The development of empirically based treatments for obsessive compulsive disorder (OCD) has gone through many phases and has been informed by several practices. Initial applications of behavioral treatments for anxiety disorders were directly linked to laboratory research on conditioning (e.g., Jones 1924; Wolpe, 1958). Meyer (1966) refined these procedures for the treatment of OCD into what we now know as exposure and ritual prevention (ERP). Behavioral processes such as respondent conditioning and operant avoidance (e.g., Mower, 1960) were proposed as the processes through which the effects were produced in ERP (Eyseneck & Rachman, 1965; Rachman & Hodgson, 1980). ERP has been well-researched and its effectiveness demonstrated (Abramowitz, Franklin, & Foa, 2002), and remains a first line intervention for adult and childhood OCD. However, secondary to the difficulties associated with ERP including high drop-out and treatment refusal rates, and partial treatment response, cognitive approaches to OCD have increased in popularity (e.g., Rachman, 1997, 1998; Salkovskis, 1985; Wilhelm & Steketee, 2006).

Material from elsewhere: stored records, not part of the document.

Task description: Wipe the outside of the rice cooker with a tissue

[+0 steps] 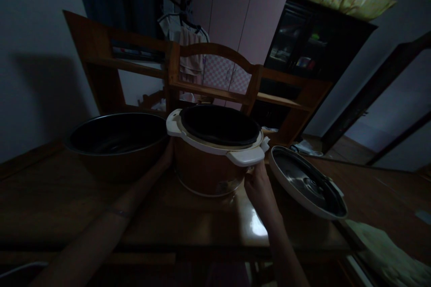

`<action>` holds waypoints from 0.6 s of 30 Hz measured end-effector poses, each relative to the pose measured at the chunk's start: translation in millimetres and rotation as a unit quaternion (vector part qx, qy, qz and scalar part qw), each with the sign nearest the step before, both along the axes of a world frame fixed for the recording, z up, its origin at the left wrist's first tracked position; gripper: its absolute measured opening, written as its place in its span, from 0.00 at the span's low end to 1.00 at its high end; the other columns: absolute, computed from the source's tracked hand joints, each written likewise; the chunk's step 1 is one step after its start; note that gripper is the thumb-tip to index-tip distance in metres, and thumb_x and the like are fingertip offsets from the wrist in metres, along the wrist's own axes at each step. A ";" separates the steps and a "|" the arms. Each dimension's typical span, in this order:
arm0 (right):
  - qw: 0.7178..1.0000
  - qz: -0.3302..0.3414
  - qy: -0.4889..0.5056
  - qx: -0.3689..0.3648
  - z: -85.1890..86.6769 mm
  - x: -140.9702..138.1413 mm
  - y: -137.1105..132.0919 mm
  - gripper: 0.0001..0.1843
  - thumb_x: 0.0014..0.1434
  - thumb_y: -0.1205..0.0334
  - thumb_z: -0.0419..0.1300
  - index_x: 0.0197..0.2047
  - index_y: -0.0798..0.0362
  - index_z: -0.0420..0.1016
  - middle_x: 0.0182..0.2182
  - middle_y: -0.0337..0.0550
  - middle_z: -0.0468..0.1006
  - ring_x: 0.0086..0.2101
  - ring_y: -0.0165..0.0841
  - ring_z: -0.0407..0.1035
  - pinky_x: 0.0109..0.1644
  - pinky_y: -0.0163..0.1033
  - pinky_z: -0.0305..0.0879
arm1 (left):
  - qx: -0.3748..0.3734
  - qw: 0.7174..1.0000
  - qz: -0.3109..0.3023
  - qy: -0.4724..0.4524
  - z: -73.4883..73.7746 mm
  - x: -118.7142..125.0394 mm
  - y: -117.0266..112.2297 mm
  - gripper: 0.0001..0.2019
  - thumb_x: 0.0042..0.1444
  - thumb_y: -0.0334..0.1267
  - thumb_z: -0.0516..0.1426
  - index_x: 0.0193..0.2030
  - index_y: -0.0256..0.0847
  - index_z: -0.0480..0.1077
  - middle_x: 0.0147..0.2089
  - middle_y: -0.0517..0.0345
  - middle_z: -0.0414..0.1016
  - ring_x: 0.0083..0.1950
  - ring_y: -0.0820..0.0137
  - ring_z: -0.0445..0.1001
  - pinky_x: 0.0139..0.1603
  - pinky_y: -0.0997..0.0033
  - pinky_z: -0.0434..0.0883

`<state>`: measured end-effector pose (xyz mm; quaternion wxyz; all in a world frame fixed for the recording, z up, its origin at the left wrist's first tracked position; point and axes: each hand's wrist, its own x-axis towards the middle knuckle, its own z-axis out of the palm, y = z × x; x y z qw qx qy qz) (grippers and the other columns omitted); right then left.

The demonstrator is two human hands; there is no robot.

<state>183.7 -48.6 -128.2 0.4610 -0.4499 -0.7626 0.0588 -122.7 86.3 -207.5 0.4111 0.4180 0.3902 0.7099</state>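
Observation:
A rice cooker [207,170] with a brown body and white side handles stands on the wooden table, its top uncovered. Inside sits a dark inner pot [220,124]. My left hand [169,153] grips beneath the left handle, its fingers mostly hidden by the cooker. Under the right handle, my right hand [256,183] is closed, with its fingers curled against the cooker's side. To the left, close to my left forearm, is a large dark pot [117,154]. The cooker's round lid [306,181] lies to the right with its inner side up.
The glossy wooden table [208,228] has a raised wooden shelf frame [212,92] along its back. Beyond it are pink wardrobe doors [232,13], hanging clothes [190,49] and a black cabinet [313,40]. A pale cloth [387,246] lies at the lower right.

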 end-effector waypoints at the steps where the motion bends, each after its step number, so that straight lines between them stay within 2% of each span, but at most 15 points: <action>1: 1.000 -0.003 0.005 -0.003 0.2 0.5 1.7 0.52 0.53 0.80 0.48 0.73 0.49 0.24 0.72 0.51 0.39 0.69 0.40 0.40 0.70 0.54 0.45 | -0.001 1.000 -0.003 -0.002 0.0 0.1 0.4 0.27 0.62 0.55 0.48 0.60 0.43 0.69 0.65 0.57 0.67 0.68 0.60 0.61 0.72 0.58 0.55; 4: 1.000 -0.010 0.023 -0.011 -1.1 -0.3 5.1 0.51 0.53 0.80 0.47 0.73 0.48 0.26 0.72 0.50 0.40 0.69 0.40 0.42 0.70 0.54 0.48 | 0.006 1.000 0.000 -0.006 0.2 0.1 2.2 0.25 0.62 0.54 0.49 0.60 0.44 0.70 0.66 0.59 0.66 0.69 0.61 0.60 0.72 0.60 0.55; 9: 0.999 -0.017 0.041 -0.018 -5.6 -4.3 5.5 0.50 0.53 0.80 0.46 0.73 0.50 0.26 0.70 0.52 0.48 0.68 0.39 0.47 0.68 0.53 0.51 | 0.019 1.000 0.004 0.001 -0.1 -1.0 3.0 0.26 0.62 0.54 0.48 0.60 0.44 0.69 0.66 0.59 0.65 0.70 0.62 0.59 0.72 0.60 0.56; 18: 0.999 -0.024 0.029 -0.025 -5.5 -9.7 -7.8 0.47 0.53 0.79 0.49 0.73 0.54 0.36 0.69 0.53 0.50 0.68 0.39 0.47 0.69 0.51 0.48 | 0.018 1.000 0.006 0.010 -3.5 -1.7 2.9 0.27 0.62 0.56 0.48 0.61 0.43 0.68 0.66 0.56 0.65 0.69 0.62 0.59 0.72 0.59 0.54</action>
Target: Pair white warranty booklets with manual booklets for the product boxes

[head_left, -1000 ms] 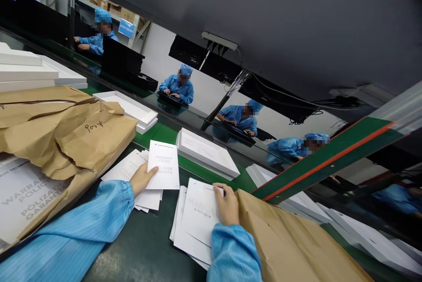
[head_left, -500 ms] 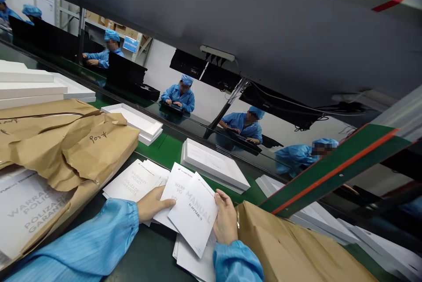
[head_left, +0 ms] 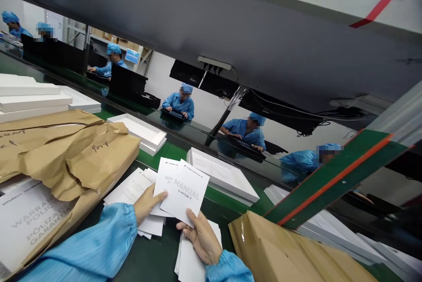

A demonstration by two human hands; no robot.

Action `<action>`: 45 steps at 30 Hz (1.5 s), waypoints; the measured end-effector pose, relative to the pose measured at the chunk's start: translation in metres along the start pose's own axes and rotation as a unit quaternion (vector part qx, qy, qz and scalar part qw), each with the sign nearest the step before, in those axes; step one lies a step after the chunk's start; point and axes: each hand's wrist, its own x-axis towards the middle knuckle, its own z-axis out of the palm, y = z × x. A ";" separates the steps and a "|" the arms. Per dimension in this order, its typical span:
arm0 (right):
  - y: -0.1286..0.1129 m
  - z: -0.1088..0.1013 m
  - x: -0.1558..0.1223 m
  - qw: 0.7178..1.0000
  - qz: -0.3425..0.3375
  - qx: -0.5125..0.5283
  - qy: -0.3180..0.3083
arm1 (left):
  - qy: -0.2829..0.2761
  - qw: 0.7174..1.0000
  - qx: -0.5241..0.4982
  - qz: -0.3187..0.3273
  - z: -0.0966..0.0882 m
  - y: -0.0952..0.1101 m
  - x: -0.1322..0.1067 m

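Note:
My left hand (head_left: 148, 203) is closed on a white warranty policy leaflet (head_left: 167, 174), its thumb across the front. A white manual (head_left: 189, 187) marked HYTAB overlaps that leaflet. At the manual's lower edge is my right hand (head_left: 202, 236), thumb on its front and fingers loosely curled below and partly behind it. More warranty leaflets (head_left: 128, 189) lie under and beside my left hand. A stack of white booklets (head_left: 191, 260) sits beneath my right hand, its printing hidden.
A torn brown paper package (head_left: 102, 150) with warranty leaflets inside lies left; another brown package (head_left: 280, 247) stands right. White box trays (head_left: 224, 176) line the green belt beyond. A green slanted post (head_left: 336, 176) rises at right. Co-workers in blue sit across.
The manual has moved up and left and turned to line up more closely with the warranty leaflet. My right hand has shifted from its right edge to its lower edge.

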 end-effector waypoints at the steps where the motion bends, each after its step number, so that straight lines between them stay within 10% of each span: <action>1: 0.001 0.000 0.000 1.000 -0.015 -0.003 0.002 | -0.035 0.999 -0.005 -0.028 -0.002 0.000 0.000; 7: 0.006 -0.002 0.004 0.996 -0.084 -0.023 -0.007 | -0.118 0.976 0.020 -0.181 -0.008 -0.002 0.001; 13: 0.015 -0.008 0.013 0.980 -0.151 -0.120 0.053 | 0.000 0.991 0.028 -0.132 -0.002 -0.007 0.004; 25: 0.022 -0.011 0.016 0.963 -0.137 -0.224 0.061 | 0.040 0.992 0.118 -0.036 0.002 -0.009 0.002; 45: 0.022 -0.009 0.016 0.960 -0.141 -0.233 0.065 | 0.009 0.991 0.122 -0.059 0.002 -0.006 0.002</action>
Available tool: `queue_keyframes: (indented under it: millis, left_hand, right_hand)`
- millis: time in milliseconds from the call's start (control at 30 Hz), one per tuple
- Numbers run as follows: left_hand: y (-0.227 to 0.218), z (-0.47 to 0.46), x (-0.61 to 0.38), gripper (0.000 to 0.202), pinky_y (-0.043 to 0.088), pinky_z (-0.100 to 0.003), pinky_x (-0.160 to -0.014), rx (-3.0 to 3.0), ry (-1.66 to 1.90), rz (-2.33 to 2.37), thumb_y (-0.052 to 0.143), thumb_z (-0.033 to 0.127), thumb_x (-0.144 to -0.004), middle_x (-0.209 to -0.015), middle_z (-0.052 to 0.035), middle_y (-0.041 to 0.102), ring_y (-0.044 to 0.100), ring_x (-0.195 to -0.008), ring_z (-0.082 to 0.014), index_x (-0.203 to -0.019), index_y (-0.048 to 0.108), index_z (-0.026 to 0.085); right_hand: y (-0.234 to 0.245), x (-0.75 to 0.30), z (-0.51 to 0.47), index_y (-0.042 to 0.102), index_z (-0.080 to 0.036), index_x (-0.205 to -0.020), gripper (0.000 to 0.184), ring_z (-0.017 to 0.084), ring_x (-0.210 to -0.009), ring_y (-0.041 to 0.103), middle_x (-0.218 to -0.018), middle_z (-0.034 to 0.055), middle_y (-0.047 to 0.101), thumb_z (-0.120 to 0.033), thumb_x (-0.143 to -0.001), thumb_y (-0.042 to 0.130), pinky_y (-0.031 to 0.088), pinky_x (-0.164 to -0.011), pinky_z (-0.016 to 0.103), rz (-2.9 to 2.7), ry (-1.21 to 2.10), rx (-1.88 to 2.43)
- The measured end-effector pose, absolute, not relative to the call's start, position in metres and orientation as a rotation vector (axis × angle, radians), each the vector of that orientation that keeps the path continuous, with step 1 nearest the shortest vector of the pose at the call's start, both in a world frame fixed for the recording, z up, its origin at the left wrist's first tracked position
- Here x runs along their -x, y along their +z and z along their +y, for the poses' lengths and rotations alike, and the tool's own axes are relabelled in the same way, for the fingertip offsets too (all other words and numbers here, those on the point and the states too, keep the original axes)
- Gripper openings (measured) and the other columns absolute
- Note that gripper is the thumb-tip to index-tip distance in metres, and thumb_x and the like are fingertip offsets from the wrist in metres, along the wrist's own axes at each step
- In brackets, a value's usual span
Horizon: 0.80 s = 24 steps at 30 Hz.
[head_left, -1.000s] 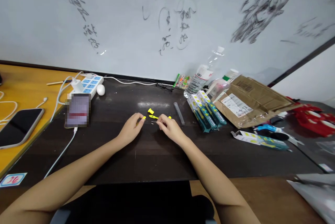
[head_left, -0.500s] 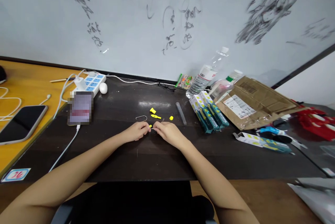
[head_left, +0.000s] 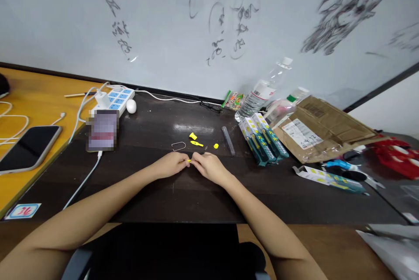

Original cognitive conceptualizations of anxiety disorders focused on the role of inaccurate cognitions as proposed by Beck (1976) and Ellis (Ellis, 1962). Carr (1974) and McFall and Wollersheim (1979) put forward initial cognitive conceptualizations of OCD. Since that time, cognitive conceptualizations of OCD evolved (Rachman, 1997, 1998; Salkovskis, 1985) to incorporate the detrimental effects of thought control (Clark, Ball, & Pape, 1991; Tolin, Abramowitz, Przeworski, & Foa, 2002), thought action fusion (Shafran, Thordarson, & Rachman, 1996), and inflated responsibility (Salkovskis et al., 2000), as well as other concepts (e.g., Wilhelm & Steketee, 2006). Nevertheless, cognitive theorists postulated that belief change at least partially mediates changes in behavior (e.g., Rachman, 1997, 1998; Salkovskis, 1985).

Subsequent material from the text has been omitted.